A constelação familiar, entendida desta maneira, não é uma terapia. Ela se assemelha realmente a uma "predição", um "oráculo" ou um "vaticínio", na medida em que traz à luz laços de destino e seus efeitos. Ela ajuda a "ver", sem buscar influenciar o que o cliente fará com ela, e sem que o ajudante desempenhe um papel nisso. Para além de uma "predição", a constelação também ajuda as pessoas a sentirem o próprio amor, freqüentemente oculto no destino cego. Ela possibilita abrir os olhos para o amor, estabelecendo relações cara a cara. E também aqui o terapeuta se coloca antes a serviço do diálogo do cliente com seu sistema de relações do que a si mesmo como interlocutor do diálogo.
 

A constelação familiar mostra os caminhos para uma compensação positiva em vez de uma compensação funesta. Ela fornece indicações sobre o que ordena as relações, tanto para o mal quanto para o bem. Ela faz confrontar, às vezes duramente, com a realidade, mas não diz o que a pessoa deve fazer ou deixar, ou como será seu futuro. Nesse particular, ela deixa a pessoa que busca auxilio sozinha, ou no círculo de sua família e de outras relações existenciais. Isso muitas vezes parece ser chocante para as pessoas no exterior, se bem que muitos clientes experimentem justamente essa atitude como confiável, aliviadora e fortalecedora, pois com ela são tomados a sério e se sentem livres.

 
Outra coisa que incomoda observadores externos é que os consteladores às vezes olham menos para o que o próprio cliente precisa do que para as necessidades de outros membros do sistema, principalmente dos excluídos ou incriminados. A principal atenção se dirige para a incorporação dos que estão separados num sistema de relações, e não apenas para o cliente e sua autonomia.
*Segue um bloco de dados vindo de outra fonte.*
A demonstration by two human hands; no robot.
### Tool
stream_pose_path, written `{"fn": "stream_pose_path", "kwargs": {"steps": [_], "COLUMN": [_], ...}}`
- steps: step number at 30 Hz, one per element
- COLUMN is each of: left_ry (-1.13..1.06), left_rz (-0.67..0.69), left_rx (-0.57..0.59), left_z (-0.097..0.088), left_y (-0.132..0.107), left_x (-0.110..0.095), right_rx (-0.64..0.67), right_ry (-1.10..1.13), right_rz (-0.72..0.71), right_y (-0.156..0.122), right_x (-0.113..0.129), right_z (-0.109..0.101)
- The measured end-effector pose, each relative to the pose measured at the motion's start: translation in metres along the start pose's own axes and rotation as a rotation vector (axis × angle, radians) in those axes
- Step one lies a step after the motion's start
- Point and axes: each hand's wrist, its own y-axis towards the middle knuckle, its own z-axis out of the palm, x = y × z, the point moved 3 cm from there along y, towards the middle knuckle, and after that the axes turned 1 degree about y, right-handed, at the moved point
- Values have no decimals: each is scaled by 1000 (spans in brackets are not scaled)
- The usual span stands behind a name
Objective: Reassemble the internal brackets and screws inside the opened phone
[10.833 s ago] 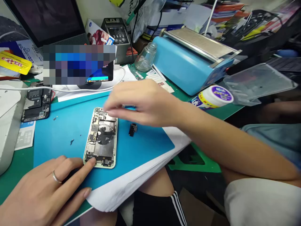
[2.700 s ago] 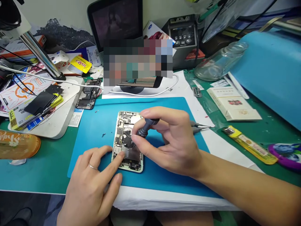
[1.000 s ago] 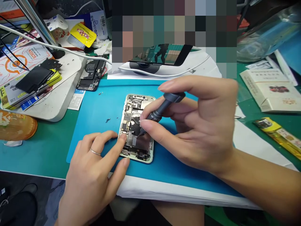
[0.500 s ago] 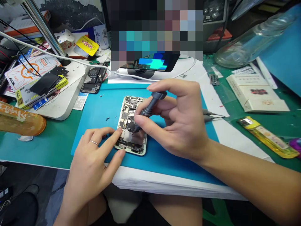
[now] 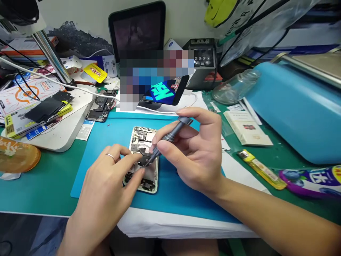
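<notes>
An opened phone (image 5: 153,179) lies on a blue mat (image 5: 106,185), its circuit boards and inner parts exposed. My right hand (image 5: 198,154) is closed around a dark grey screwdriver (image 5: 173,133), index finger on its cap. The driver slants down to the left, its tip over the phone's middle near a dark, flat part (image 5: 144,159). At the phone's left side is my left hand (image 5: 110,181), with a ring on one finger. Its thumb and index fingertip are apart, either side of the driver's tip; whether they touch the dark part I cannot tell.
Behind the mat stand a lit phone (image 5: 162,94) and a dark screen (image 5: 138,30). Another opened phone (image 5: 101,106) lies by the white lamp base (image 5: 77,117). At right are a glass jar (image 5: 234,87), a cigarette box (image 5: 247,128), a yellow strip-shaped item (image 5: 262,169) and a purple packet (image 5: 311,181).
The camera view has tilted up and turned right. My left thumb and index finger have moved from the phone's lower left edge inward to the driver's tip. The screwdriver stays in my right hand.
</notes>
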Motion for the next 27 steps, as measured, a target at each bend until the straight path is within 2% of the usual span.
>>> {"fn": "stream_pose_path", "kwargs": {"steps": [6, 12, 18, 27], "left_ry": [-37, -13, -26, -49], "left_rz": [63, 67, 66, 47], "left_rx": [-5, -31, -35, -61], "left_z": [8, 8, 8, 8], "left_y": [-5, -6, -4, -4], "left_x": [5, 6, 3, 3], "right_rx": [-2, 37, 32, 38], "right_ry": [-55, -79, -157, -88], "right_rz": [-14, -126, -63, -103], "right_y": [0, 2, 2, 2], "right_x": [1, 1, 2, 2], "right_z": [3, 3, 1, 2]}}
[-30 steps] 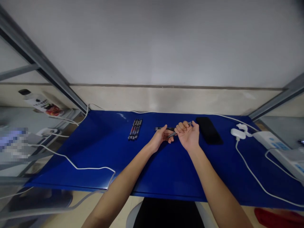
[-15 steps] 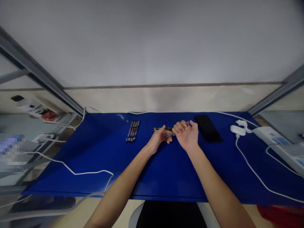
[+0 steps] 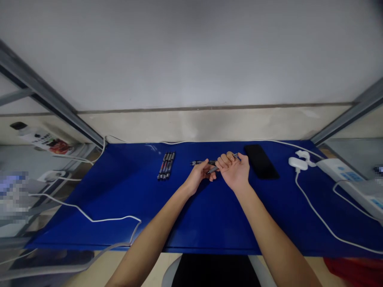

O autêntico ajudante, no sentido de Bert Hellinger, resiste à diferenciação entre o bem e o mal e, com isso, à consciência pessoal do cliente. Ele antecipa a necessária ação do cliente, na medida em que dá em sua alma um lugar aos excluídos ou incriminados.

 
Ao abrirem um espaço para além dos efeitos da consciência do grupo, os consteladores têm em vista o que sugere a "grande alma" - um contexto que aponta para além dos grupos individuais - numa determinada situação de vida, como conveniente para o crescimento ulterior. Tanto a consciência pessoal quanto a coletiva são acolhidas numa espécie de consciência "universal", direcionada para o todo maior. Aqui a configuração de sistemas de relações também se distancia de uma psicoterapia e um aconselhamento puramente orientados para soluções. Abrese um nível mais espiritual, na medida em que se encara a ligação com algo "maior", que está fora de nossa disponibilidade e possibilidade. Orienta-se no sentido do crescimento e do desenvolvimento na direção de um "espaço aberto". Nisso reside o que na constelação familiar é "mais que uma psicoterapia".
 

A ajuda que ocorre no interior desse "mais" dificilmente se enquadra nas instituições de ajuda e em seus regulamentos. Nesse ponto se insere, talvez, a crítica dos teólogos e a luta contra o método das constelações, como se ele fizesse parte de uma cena esotérica. Como esse "mais" abrange aconselhamento e psicoterapia, e o trabalho das constelações se processa tanto dentro quanto fora das correspondentes instituições, os conflitos são facilmente compreensíveis e quase programados por antecipação.